Yeah, I don't really mix pellets and seeds anymore...my two would pick through the pellets to get at the seeds. It's like crack for them lol. But keep trying! And when you offer new foods, remove seed totally, at least for a short period of time. If one of your birds will eat pellets, and the others all nibble healthy foods, they at least know that something other than seed is edible. Also make sure you feed them from the same dishes, same places, etc. Putting pellets in their regular seed cup will give them a clue it's a food source.


----------



## tielfan (Aug 31, 2008)

The Lafeber company claims that their Nutriberries are nutritionally equivalent to pellets, and most cockatiels LOVE them. Go to http://www.lafebercares.com/contact.html and send an email requesting free samples for cockatiels - they're very generous with samples.

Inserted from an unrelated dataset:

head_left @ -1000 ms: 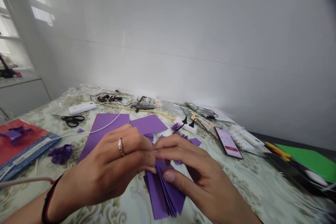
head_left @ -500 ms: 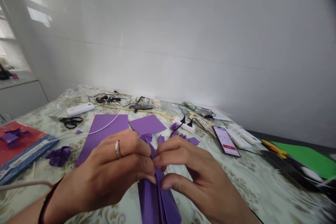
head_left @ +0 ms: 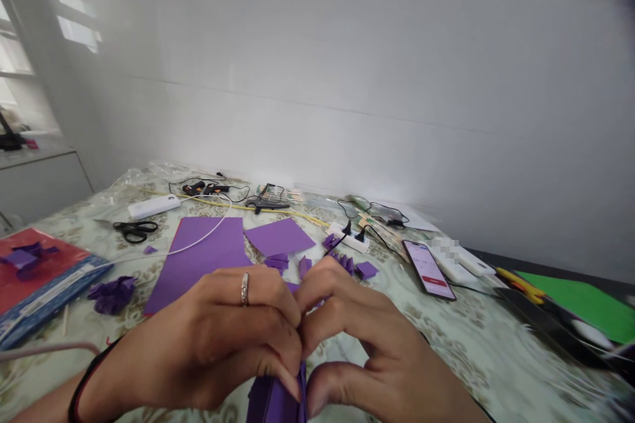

It takes patience, persistence, and creativity to get a bird to try new foods. I have some tips and techniques on my website at http://www.littlefeatheredbuddies.org/info/nutrition-conversion.html


----------



## mpayjr (Aug 16, 2010)

I've already ordered free samples and they seem to like it, plus I found some yesterday at Petco, so I think I may give it a try. Who knows, maybe it will become their new diet.

And guess what! I caught the babies nibbling and eating the pellets! So the idea of offering both foods is a great idea. I can't wait until the others start to copy each other!


----------



## .mpeg (Oct 6, 2010)

i just threw a thing of harrison's with a mirror behind it in his cage, after a few days he started eating it. apparently the mirror makes them think hey that other bird seems to like them i should try them too lol
he still much prefers his seeds, but it's evident from the quality of his new feathers that he is eating pellets 
the other thing i do is pull out his seeds for half the day. as soon as i put them in he spends like 10 minutes with his head buried in them but in the meantime if he's hungry it's either his veges or pellets


----------



## tielfan (Aug 31, 2008)

> I caught the babies nibbling and eating the pellets! So the idea of offering both foods is a great idea.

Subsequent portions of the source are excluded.